About this task: Look through the data below and return each line where "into" appears.

Information supplied:
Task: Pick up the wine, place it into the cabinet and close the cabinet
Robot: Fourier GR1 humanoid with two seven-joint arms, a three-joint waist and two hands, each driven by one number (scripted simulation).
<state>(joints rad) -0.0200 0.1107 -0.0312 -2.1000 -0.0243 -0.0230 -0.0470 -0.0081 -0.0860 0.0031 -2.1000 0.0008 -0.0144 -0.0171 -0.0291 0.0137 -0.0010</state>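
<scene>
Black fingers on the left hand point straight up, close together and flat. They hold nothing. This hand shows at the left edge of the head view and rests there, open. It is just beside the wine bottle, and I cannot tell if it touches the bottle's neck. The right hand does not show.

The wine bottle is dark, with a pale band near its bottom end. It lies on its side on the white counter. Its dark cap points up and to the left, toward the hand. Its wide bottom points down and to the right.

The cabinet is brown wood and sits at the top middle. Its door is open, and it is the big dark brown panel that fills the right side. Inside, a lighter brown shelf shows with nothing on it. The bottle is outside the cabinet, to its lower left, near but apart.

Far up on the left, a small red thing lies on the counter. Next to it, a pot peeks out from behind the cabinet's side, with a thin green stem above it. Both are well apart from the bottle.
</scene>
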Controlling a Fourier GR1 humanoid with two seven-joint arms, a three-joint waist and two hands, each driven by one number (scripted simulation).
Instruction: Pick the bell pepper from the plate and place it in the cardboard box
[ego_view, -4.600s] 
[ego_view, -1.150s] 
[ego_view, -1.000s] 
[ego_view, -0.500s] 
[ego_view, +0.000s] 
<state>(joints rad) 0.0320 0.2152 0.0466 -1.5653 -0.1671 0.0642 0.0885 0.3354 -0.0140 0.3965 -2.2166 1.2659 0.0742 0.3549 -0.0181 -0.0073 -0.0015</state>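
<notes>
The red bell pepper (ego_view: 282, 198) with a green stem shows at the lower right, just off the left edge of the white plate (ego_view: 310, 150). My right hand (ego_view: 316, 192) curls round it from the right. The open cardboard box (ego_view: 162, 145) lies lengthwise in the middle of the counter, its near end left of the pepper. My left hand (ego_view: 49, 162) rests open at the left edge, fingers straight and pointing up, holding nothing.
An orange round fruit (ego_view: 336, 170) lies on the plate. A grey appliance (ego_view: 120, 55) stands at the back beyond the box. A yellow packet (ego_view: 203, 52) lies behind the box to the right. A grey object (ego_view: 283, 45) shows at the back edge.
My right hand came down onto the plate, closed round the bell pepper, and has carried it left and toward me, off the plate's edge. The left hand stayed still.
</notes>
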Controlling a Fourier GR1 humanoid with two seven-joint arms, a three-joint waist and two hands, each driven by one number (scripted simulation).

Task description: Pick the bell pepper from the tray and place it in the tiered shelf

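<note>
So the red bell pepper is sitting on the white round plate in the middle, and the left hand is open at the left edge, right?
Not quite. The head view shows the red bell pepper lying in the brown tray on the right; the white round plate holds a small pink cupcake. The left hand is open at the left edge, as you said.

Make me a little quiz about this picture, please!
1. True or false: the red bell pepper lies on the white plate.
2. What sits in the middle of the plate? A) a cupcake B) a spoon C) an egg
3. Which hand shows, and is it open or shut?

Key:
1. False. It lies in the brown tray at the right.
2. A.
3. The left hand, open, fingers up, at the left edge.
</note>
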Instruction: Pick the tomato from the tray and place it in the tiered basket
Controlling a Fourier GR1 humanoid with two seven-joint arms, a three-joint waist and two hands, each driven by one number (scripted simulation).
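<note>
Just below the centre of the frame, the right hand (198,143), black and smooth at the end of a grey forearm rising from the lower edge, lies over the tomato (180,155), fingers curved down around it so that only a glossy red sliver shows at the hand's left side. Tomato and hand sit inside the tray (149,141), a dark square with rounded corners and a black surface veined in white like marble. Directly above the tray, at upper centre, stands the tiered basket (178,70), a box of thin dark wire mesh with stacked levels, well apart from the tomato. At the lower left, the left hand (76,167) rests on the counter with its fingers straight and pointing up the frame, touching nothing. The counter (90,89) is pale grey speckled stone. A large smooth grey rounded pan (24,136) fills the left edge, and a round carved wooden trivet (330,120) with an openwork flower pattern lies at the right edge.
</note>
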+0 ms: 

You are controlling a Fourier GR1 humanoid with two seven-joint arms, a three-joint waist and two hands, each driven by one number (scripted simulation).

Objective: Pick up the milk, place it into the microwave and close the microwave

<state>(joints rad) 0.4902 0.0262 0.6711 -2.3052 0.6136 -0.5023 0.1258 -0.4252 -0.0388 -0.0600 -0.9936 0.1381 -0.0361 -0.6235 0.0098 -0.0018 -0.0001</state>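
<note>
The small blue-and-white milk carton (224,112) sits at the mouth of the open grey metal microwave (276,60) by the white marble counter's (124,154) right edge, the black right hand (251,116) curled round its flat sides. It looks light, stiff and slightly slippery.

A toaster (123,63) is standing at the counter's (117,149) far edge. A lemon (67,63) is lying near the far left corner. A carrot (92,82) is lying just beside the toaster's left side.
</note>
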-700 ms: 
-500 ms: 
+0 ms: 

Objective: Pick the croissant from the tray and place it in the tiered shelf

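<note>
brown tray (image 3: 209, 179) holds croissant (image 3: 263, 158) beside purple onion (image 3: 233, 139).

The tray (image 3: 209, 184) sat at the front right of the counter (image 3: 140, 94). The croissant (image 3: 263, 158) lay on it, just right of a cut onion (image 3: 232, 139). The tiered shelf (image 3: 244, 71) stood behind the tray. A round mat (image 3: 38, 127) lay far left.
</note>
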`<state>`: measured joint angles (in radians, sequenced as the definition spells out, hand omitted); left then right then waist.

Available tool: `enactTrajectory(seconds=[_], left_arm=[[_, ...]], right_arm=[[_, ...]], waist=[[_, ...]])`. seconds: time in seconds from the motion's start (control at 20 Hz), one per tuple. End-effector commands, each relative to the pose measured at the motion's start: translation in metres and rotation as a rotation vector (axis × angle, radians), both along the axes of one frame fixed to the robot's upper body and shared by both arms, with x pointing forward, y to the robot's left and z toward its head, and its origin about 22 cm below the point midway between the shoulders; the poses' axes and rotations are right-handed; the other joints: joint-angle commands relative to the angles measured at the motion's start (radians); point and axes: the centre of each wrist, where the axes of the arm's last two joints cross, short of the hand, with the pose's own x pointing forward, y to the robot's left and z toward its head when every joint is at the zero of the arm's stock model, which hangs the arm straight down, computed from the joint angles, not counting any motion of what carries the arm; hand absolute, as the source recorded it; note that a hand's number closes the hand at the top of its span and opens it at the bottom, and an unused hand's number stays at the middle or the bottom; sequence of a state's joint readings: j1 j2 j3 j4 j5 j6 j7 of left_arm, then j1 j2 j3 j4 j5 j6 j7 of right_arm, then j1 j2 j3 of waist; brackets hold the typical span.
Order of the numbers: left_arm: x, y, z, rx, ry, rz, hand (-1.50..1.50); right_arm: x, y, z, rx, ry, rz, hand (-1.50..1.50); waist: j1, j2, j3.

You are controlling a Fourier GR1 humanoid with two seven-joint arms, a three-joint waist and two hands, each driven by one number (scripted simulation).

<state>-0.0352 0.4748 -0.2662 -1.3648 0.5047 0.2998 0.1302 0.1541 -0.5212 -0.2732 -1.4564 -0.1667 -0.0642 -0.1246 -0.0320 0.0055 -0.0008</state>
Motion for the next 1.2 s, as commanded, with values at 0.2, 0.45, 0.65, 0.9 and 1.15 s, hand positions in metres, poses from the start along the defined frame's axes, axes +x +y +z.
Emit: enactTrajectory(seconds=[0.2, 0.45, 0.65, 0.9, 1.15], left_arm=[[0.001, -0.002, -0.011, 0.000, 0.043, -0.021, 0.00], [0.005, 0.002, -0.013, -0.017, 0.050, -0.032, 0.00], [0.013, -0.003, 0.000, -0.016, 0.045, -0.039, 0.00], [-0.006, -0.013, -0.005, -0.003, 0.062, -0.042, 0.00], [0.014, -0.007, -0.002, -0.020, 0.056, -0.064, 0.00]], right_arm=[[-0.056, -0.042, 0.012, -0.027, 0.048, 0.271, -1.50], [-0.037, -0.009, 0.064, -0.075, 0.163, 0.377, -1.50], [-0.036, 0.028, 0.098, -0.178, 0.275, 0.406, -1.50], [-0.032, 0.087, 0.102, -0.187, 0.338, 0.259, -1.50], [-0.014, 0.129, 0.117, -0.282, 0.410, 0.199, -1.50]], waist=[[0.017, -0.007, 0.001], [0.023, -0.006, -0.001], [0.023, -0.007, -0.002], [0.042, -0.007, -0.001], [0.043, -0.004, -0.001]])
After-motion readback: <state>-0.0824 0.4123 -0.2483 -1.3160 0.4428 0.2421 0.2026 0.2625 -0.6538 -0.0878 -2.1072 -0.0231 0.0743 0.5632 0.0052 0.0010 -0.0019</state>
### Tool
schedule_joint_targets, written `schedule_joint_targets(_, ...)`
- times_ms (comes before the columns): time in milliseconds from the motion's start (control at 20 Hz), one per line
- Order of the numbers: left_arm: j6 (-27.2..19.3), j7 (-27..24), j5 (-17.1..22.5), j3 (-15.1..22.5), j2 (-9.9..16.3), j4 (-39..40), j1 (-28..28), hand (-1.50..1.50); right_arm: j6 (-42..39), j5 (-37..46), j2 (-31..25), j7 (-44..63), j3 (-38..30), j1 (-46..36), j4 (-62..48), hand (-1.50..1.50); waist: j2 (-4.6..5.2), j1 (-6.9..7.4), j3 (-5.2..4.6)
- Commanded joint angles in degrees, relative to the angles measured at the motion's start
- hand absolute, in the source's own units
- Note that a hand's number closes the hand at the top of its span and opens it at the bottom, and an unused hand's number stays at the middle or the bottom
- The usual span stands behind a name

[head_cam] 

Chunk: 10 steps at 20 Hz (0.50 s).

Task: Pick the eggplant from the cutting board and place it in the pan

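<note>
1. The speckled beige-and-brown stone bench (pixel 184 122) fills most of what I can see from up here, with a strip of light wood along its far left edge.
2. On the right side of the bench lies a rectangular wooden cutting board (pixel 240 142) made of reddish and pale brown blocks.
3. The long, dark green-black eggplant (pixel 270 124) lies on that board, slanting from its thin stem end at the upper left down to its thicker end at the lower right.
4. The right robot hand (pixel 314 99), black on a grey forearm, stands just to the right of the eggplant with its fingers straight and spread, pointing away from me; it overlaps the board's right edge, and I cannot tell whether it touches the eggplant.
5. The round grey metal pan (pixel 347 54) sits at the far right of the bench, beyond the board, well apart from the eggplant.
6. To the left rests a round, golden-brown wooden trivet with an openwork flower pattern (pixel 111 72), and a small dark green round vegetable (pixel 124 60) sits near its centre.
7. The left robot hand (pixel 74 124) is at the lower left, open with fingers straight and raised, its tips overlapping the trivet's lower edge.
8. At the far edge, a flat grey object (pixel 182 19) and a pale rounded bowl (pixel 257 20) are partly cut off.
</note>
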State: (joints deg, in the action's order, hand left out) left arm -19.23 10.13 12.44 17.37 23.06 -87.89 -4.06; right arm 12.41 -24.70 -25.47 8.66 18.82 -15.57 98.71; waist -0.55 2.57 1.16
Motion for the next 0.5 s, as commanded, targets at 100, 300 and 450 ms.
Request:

Solution to this exercise:
Task: Pick up the wine, place it into the cabinet and close the cabinet
Objective: Pick up the milk, place it into the microwave and close the microwave

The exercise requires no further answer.